## [YOUR INSTRUCTIONS]
Each entry needs to be copied exactly, with nothing left out.

Records from a collection:
[Start of Attachment]
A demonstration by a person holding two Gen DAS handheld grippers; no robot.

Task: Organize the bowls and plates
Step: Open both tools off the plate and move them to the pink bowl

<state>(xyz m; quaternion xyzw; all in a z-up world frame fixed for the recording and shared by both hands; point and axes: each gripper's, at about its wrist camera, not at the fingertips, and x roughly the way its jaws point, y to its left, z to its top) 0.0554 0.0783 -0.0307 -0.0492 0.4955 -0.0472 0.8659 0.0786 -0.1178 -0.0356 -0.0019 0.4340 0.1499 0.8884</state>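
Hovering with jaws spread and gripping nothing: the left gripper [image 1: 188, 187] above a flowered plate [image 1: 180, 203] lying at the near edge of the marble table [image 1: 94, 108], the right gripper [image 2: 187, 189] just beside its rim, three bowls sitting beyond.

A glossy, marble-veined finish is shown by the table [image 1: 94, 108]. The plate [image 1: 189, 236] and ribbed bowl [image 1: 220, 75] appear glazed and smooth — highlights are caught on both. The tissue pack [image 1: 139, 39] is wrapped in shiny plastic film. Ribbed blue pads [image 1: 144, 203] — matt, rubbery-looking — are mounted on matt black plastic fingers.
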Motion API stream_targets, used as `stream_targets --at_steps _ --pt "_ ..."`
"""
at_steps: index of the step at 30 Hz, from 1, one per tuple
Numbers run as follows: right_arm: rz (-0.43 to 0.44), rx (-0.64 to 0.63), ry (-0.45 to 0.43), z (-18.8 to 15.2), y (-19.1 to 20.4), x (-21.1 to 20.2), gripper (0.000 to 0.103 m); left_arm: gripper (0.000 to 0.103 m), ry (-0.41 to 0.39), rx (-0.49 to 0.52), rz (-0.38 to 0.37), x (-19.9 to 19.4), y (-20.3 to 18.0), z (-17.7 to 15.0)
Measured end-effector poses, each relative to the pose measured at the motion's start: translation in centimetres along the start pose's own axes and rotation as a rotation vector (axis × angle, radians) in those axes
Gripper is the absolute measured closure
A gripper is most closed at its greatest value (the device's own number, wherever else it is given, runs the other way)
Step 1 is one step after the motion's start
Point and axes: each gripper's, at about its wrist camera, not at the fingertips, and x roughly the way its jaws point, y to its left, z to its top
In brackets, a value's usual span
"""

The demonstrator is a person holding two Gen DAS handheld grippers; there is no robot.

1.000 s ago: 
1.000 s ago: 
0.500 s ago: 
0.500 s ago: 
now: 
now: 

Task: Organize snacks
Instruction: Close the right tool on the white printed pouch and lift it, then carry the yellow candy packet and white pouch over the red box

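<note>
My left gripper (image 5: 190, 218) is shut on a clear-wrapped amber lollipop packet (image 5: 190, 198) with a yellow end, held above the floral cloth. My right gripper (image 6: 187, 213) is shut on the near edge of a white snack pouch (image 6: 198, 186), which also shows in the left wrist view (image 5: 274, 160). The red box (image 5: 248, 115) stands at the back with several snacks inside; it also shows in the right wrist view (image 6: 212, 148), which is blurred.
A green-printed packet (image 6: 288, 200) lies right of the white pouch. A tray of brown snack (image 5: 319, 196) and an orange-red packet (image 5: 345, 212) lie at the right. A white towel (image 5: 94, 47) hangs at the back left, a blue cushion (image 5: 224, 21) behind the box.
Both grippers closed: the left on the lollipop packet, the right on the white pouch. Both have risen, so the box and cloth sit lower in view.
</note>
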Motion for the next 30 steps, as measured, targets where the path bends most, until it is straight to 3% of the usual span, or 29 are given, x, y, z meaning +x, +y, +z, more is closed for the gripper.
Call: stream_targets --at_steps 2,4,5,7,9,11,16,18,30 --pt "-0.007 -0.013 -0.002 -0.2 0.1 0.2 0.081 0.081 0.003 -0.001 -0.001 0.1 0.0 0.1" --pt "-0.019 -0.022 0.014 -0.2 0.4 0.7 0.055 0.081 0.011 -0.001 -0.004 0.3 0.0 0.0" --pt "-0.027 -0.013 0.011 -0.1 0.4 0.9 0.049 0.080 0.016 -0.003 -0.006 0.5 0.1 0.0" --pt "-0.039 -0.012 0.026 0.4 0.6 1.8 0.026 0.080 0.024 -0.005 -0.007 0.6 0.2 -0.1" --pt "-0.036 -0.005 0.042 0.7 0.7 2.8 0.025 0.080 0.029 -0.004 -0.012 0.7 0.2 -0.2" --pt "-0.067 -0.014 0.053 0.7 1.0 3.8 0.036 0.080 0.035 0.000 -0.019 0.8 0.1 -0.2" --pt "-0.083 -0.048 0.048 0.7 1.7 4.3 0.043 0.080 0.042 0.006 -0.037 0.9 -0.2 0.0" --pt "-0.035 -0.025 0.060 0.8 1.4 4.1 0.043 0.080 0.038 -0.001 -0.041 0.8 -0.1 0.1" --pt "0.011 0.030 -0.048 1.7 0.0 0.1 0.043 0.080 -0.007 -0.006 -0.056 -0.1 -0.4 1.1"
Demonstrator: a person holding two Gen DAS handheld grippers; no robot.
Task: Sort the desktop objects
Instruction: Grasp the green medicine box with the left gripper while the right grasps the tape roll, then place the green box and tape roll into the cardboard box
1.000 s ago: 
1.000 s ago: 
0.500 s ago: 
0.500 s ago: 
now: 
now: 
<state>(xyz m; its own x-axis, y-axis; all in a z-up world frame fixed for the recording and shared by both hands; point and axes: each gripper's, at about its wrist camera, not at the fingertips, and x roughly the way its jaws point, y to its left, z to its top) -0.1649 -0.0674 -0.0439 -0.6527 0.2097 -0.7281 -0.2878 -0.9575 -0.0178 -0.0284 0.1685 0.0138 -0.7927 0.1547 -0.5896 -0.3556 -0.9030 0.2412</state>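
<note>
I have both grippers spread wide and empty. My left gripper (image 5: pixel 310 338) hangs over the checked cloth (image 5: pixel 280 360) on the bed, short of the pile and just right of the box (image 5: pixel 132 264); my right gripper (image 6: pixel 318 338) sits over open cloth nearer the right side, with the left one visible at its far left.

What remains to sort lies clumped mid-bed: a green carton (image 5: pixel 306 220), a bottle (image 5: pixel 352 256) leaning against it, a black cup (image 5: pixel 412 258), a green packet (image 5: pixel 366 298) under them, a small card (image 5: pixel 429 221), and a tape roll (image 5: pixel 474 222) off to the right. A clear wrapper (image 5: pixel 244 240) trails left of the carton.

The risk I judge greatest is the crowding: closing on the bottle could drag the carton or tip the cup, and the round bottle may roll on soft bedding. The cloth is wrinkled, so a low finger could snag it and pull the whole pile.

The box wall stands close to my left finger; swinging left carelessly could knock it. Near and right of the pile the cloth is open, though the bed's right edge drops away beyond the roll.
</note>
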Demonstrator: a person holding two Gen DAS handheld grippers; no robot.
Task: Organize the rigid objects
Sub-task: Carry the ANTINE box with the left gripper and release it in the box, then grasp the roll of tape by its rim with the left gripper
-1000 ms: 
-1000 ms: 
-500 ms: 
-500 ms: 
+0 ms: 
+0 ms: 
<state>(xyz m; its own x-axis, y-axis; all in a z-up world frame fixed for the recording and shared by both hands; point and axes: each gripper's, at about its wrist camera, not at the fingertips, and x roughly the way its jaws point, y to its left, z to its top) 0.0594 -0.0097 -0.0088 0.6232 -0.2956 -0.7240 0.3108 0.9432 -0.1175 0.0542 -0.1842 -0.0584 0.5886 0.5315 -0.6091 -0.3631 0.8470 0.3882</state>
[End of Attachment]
## [ANSWER BOX]
A demonstration by a person holding two Gen DAS handheld grippers; no robot.

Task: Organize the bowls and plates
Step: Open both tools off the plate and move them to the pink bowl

<state>(xyz m; quaternion xyzw; all in a z-up world frame fixed for the recording and shared by both hands; point and axes: each gripper's, at about its wrist camera, not at the fingertips, and x roughly the way its jaws point, y to its left, z to its top) 0.0554 0.0783 -0.0307 -0.0492 0.4955 -0.0472 0.8659 0.0786 -0.1178 -0.0356 -0.0019 0.4340 0.1499 0.8884</state>
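Hovering with jaws spread and gripping nothing: the left gripper [image 1: 188, 187] above a flowered plate [image 1: 180, 203] lying at the near edge of the marble table [image 1: 94, 108], the right gripper [image 2: 187, 189] just beside its rim, three bowls sitting beyond.

A glossy, marble-veined finish is shown by the table [image 1: 94, 108]. The plate [image 1: 189, 236] and ribbed bowl [image 1: 220, 75] appear glazed and smooth — highlights are caught on both. The tissue pack [image 1: 139, 39] is wrapped in shiny plastic film. Ribbed blue pads [image 1: 144, 203] — matt, rubbery-looking — are mounted on matt black plastic fingers.
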Motion API stream_targets, used as `stream_targets --at_steps _ --pt "_ ..."`
"""
at_steps: index of the step at 30 Hz, from 1, one per tuple
Numbers run as follows: right_arm: rz (-0.43 to 0.44), rx (-0.64 to 0.63), ry (-0.45 to 0.43), z (-18.8 to 15.2), y (-19.1 to 20.4), x (-21.1 to 20.2), gripper (0.000 to 0.103 m); left_arm: gripper (0.000 to 0.103 m), ry (-0.41 to 0.39), rx (-0.49 to 0.52), rz (-0.38 to 0.37), x (-19.9 to 19.4), y (-20.3 to 18.0), z (-17.7 to 15.0)
Measured end-effector poses, each relative to the pose measured at the motion's start: translation in centimetres along the start pose's own axes and rotation as a rotation vector (axis × angle, radians) in those axes
Gripper is the absolute measured closure
A gripper is most closed at its greatest value (the device's own number, wherever else it is given, runs the other way)
Step 1 is one step after the motion's start
Point and axes: each gripper's, at about its wrist camera, not at the fingertips, and x roughly the way its jaws point, y to its left, z to its top
In brackets, a value's usual span
"""

The demonstrator is a person holding two Gen DAS handheld grippers; there is no robot.

1.000 s ago: 
1.000 s ago: 
0.500 s ago: 
0.500 s ago: 
now: 
now: 

Task: Organize snacks
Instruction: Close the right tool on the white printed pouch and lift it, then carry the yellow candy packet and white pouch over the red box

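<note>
My left gripper (image 5: 190, 218) is shut on a clear-wrapped amber lollipop packet (image 5: 190, 198) with a yellow end, held above the floral cloth. My right gripper (image 6: 187, 213) is shut on the near edge of a white snack pouch (image 6: 198, 186), which also shows in the left wrist view (image 5: 274, 160). The red box (image 5: 248, 115) stands at the back with several snacks inside; it also shows in the right wrist view (image 6: 212, 148), which is blurred.
A green-printed packet (image 6: 288, 200) lies right of the white pouch. A tray of brown snack (image 5: 319, 196) and an orange-red packet (image 5: 345, 212) lie at the right. A white towel (image 5: 94, 47) hangs at the back left, a blue cushion (image 5: 224, 21) behind the box.
Both grippers closed: the left on the lollipop packet, the right on the white pouch. Both have risen, so the box and cloth sit lower in view.
</note>
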Motion for the next 30 steps, as measured, targets where the path bends most, until it is straight to 3% of the usual span, or 29 are given, x, y, z meaning +x, +y, +z, more is closed for the gripper.
Call: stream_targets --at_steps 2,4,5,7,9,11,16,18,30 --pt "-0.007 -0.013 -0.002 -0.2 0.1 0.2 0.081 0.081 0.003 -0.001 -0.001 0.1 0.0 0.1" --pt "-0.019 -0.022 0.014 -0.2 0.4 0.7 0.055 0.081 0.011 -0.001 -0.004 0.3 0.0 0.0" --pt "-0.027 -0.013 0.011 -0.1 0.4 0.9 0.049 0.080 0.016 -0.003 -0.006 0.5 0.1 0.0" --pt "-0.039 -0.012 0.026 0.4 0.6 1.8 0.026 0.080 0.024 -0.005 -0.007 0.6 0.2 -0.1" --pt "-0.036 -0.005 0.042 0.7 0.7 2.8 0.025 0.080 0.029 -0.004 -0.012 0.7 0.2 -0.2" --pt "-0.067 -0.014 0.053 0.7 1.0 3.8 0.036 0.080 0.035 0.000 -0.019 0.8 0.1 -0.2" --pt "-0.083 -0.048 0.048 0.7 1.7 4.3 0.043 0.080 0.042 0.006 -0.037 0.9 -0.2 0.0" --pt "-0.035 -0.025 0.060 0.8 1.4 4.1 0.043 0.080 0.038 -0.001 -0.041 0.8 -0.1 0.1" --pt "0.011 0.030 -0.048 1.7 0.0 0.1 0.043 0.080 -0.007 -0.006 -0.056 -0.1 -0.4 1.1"
Demonstrator: a person holding two Gen DAS handheld grippers; no robot.
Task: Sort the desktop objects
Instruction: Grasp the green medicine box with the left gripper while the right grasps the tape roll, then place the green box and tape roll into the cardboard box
1.000 s ago: 
1.000 s ago: 
0.500 s ago: 
0.500 s ago: 
now: 
now: 
<state>(xyz m; its own x-axis, y-axis; all in a z-up world frame fixed for the recording and shared by both hands; point and axes: each gripper's, at about its wrist camera, not at the fingertips, and x roughly the way its jaws point, y to its left, z to its top) -0.1649 -0.0674 -0.0439 -0.6527 0.2097 -0.7281 -0.2878 -0.9575 -0.0178 -0.0284 0.1685 0.0138 -0.7927 0.1547 -0.5896 -0.3556 -0.9030 0.2412</state>
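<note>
I have both grippers spread wide and empty. My left gripper (image 5: pixel 310 338) hangs over the checked cloth (image 5: pixel 280 360) on the bed, short of the pile and just right of the box (image 5: pixel 132 264); my right gripper (image 6: pixel 318 338) sits over open cloth nearer the right side, with the left one visible at its far left.

What remains to sort lies clumped mid-bed: a green carton (image 5: pixel 306 220), a bottle (image 5: pixel 352 256) leaning against it, a black cup (image 5: pixel 412 258), a green packet (image 5: pixel 366 298) under them, a small card (image 5: pixel 429 221), and a tape roll (image 5: pixel 474 222) off to the right. A clear wrapper (image 5: pixel 244 240) trails left of the carton.

The risk I judge greatest is the crowding: closing on the bottle could drag the carton or tip the cup, and the round bottle may roll on soft bedding. The cloth is wrinkled, so a low finger could snag it and pull the whole pile.

The box wall stands close to my left finger; swinging left carelessly could knock it. Near and right of the pile the cloth is open, though the bed's right edge drops away beyond the roll.
</note>
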Demonstrator: a person holding two Gen DAS handheld grippers; no robot.
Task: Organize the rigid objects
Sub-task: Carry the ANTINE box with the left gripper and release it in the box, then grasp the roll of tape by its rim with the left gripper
-1000 ms: 
-1000 ms: 
-500 ms: 
-500 ms: 
+0 ms: 
+0 ms: 
<state>(xyz m; its own x-axis, y-axis; all in a z-up world frame fixed for the recording and shared by both hands; point and axes: each gripper's, at about its wrist camera, not at the fingertips, and x roughly the way its jaws point, y to its left, z to its top) 0.0594 -0.0097 -0.0088 0.6232 -0.2956 -0.7240 0.3108 0.9432 -0.1175 0.0542 -0.1842 -0.0584 0.5886 0.5315 -0.6091 -0.3631 0.8470 0.3882</state>

There is no more to this output.